Can open-source drug research and development, using principles pioneered by the highly successful free software movement, help revive the industry? An open source model would organise research around researchers across the globe, who draw from a pooled source of information to which they contribute, and to which they pledge to plough back the new developments that accrue. A decade back such a model might have appeared an utopia. Not so today when very powerful tools are available that can create virtual models, that can sequence genetic codes of humans, that can identify potential targets for interventions in the genetic code. It is possible to process genomic information and on a much larger scale, create public databases of genomic information and protein structures, identify promising protein targets, and deliver such compounds for clinical trials. It would be based on a collaborative, transparent process of biomedical development to take on health challenges that big pharmaceutical corporations have neglected in favour of what they perceive as “block-buster drugs”.

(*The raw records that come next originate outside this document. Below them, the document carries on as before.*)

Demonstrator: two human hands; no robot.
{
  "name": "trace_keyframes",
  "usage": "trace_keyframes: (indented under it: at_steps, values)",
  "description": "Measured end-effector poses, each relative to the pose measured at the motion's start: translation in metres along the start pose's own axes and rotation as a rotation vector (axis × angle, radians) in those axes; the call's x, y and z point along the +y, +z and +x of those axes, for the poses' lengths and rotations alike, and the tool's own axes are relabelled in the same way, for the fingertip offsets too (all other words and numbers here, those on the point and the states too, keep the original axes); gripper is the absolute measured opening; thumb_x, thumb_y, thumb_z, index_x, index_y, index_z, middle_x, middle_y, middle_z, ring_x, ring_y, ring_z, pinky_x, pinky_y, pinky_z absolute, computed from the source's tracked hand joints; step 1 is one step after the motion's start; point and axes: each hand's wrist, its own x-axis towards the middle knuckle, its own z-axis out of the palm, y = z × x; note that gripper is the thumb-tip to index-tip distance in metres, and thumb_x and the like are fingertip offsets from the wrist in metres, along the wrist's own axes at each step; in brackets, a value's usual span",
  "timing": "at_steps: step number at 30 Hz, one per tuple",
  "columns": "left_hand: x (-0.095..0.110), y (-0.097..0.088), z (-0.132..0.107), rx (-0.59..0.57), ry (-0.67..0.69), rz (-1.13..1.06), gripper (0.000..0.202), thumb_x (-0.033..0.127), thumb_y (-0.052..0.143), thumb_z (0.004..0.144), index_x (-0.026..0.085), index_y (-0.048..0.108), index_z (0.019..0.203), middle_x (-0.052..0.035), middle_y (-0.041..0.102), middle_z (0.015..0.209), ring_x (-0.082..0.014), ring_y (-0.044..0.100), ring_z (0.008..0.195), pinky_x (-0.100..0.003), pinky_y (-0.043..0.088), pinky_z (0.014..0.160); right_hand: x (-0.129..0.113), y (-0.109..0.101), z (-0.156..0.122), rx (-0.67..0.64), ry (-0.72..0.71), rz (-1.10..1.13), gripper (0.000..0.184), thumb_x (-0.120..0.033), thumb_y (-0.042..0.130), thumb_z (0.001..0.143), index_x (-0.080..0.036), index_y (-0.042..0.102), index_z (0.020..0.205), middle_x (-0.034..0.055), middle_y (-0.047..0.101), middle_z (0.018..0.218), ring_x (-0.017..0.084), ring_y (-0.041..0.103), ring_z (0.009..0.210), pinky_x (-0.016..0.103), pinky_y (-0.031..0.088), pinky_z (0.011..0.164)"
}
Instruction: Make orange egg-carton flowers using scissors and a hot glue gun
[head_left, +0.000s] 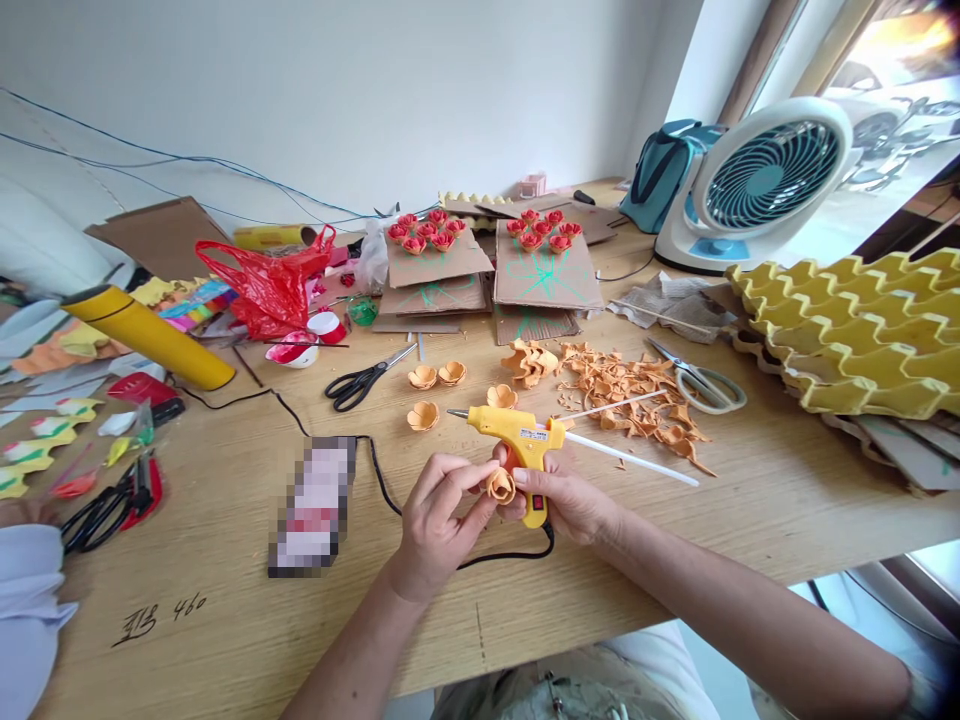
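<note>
My left hand (442, 510) is closed in a pinch on a small orange egg-carton flower (500, 486) with nested petals. My right hand (577, 500) wraps the handle of a yellow hot glue gun (517, 432), and its thumb touches the flower's right side. The gun's nozzle points left, and a white glue stick (637, 460) sticks out of its back. Just beyond the gun lie loose orange petal cups, among them one cup (423, 416) left of the nozzle and another cup (502, 397) behind it. Some fingers of my right hand are hidden behind the flower and gun.
Orange scraps (622, 385) lie between black scissors (367, 378) and white-handled scissors (701, 380). Red flowers (426, 232) stand on cardboard (547, 275) at the back. Yellow egg trays (855, 335) and a fan (765, 190) are right. Another person's sleeve (30, 600) shows left.
</note>
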Motion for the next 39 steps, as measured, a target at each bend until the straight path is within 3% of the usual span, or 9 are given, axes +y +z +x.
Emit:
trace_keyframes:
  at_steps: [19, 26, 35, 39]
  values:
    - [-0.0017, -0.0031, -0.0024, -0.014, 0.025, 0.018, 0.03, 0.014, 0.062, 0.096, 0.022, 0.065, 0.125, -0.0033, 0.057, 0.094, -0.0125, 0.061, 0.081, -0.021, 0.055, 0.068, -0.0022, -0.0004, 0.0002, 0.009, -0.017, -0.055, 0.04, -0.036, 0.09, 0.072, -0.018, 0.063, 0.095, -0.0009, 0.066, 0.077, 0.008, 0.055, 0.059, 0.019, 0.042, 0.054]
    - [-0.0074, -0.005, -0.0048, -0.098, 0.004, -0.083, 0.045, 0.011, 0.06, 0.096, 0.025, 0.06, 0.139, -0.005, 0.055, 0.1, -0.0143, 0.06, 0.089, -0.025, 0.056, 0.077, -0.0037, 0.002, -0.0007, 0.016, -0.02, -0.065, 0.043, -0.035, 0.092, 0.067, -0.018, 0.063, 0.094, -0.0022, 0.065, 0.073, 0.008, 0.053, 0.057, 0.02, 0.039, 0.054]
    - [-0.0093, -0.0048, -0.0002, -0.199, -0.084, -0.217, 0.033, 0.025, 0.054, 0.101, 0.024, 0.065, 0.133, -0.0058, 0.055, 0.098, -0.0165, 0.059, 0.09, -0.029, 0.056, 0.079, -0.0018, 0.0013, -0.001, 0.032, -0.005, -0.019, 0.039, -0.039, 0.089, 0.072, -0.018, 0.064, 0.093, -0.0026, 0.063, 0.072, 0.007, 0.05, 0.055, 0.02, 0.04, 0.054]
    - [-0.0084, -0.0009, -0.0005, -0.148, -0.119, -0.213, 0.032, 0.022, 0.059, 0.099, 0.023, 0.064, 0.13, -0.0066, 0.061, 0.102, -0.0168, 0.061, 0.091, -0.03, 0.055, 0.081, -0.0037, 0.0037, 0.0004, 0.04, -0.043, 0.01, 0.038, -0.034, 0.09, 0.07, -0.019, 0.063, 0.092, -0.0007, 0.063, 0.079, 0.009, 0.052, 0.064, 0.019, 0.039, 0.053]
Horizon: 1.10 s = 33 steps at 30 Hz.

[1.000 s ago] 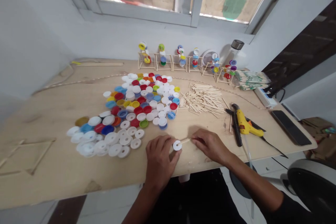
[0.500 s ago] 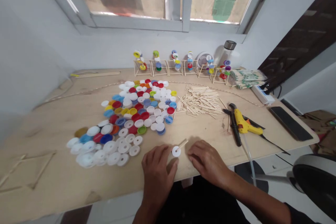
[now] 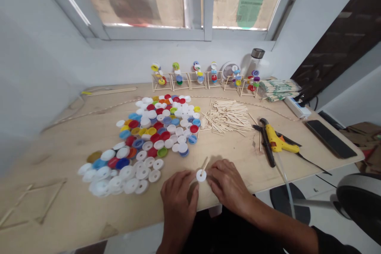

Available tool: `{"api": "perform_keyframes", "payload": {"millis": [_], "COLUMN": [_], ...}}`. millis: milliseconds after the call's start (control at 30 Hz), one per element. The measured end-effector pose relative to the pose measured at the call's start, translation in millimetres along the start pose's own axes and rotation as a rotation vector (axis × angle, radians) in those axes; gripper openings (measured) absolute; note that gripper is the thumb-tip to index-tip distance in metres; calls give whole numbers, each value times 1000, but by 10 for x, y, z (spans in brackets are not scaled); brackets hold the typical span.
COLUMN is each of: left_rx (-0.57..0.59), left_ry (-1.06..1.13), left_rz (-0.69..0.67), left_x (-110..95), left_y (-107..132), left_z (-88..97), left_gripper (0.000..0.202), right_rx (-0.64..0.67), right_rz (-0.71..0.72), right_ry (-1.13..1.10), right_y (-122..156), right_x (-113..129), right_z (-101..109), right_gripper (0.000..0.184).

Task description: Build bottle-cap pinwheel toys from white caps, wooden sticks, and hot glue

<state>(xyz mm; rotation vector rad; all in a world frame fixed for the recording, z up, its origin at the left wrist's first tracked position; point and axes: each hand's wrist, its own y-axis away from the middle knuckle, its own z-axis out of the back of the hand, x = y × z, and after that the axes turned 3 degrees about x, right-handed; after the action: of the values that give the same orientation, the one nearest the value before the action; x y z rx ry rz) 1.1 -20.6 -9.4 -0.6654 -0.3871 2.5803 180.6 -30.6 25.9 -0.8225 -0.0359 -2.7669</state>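
A white plastic disc with a centre hole (image 3: 199,179) is between my two hands near the table's front edge. A short wooden stick (image 3: 205,162) has its lower end at the disc's hole and leans up and away. My left hand (image 3: 179,194) has its index fingertip at the disc's left rim, thumb bent below. From the other side, my right hand (image 3: 228,180) reaches the right rim with curled fingers. The fingertips' exact contact is too small to make out. Left of my hands spreads a pile of coloured bottle caps (image 3: 154,137), with holed white ones nearest.
Behind lies a heap of short sticks (image 3: 228,117). A yellow glue gun (image 3: 275,139) rests on its stand at right, beside a phone (image 3: 330,139). Several stick frames with cap wheels (image 3: 198,77) line the wall. A stick square (image 3: 32,202) lies at far left.
My right hand has moved left to the disc's rim. The stick has swung from leaning right to standing more steeply. The camera view has shifted slightly.
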Motion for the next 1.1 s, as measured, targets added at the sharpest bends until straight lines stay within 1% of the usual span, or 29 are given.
{"api": "perform_keyframes", "payload": {"millis": [200,367,667,933,1100], "left_rx": [-28,-55,-55,-37,-43], "left_ry": [13,0,20,65,58], "left_rz": [26,51,34,21,-2], "left_x": [-17,-38,-34,-28,-19], "left_y": [3,-15,-10,2,9], "left_z": [-22,-36,-41,-20,-23], "left_gripper": [19,15,14,14,17], "right_rx": [-24,-98,-184,-195,-173], "right_rz": [-3,-5,-21,-12,-23], "right_ry": [17,20,42,68,98], "right_y": [-59,-79,-86,-118,-100], "right_x": [-3,-44,-105,-69,-16], "right_z": [-59,-105,-176,-160,-148], "right_gripper": [10,10,7,13,16]}}
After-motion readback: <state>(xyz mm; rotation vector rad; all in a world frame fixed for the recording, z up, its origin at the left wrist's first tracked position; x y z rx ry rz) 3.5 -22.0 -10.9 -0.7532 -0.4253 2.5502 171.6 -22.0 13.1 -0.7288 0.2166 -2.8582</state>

Such a model can identify new candidates at a fraction of the cost that Big Pharma claims to spend. It has been argued that the major cost in drug development relates to clinical trials that need to satisfy drug regulatory agencies. Today Big Pharma outsources clinical trials to a dispersed set of Contract Research Organisations. A collaborative open source model could use the same route, with the difference that the entire endeavour – from selection of promising candidates to marketing approval – is organised and overseen by a publicly funded entity or group that promises to place such research in public domain, without insisting on Patent monopolies. It is an idea whose time has come and has the potential to revolutionise the way research is done.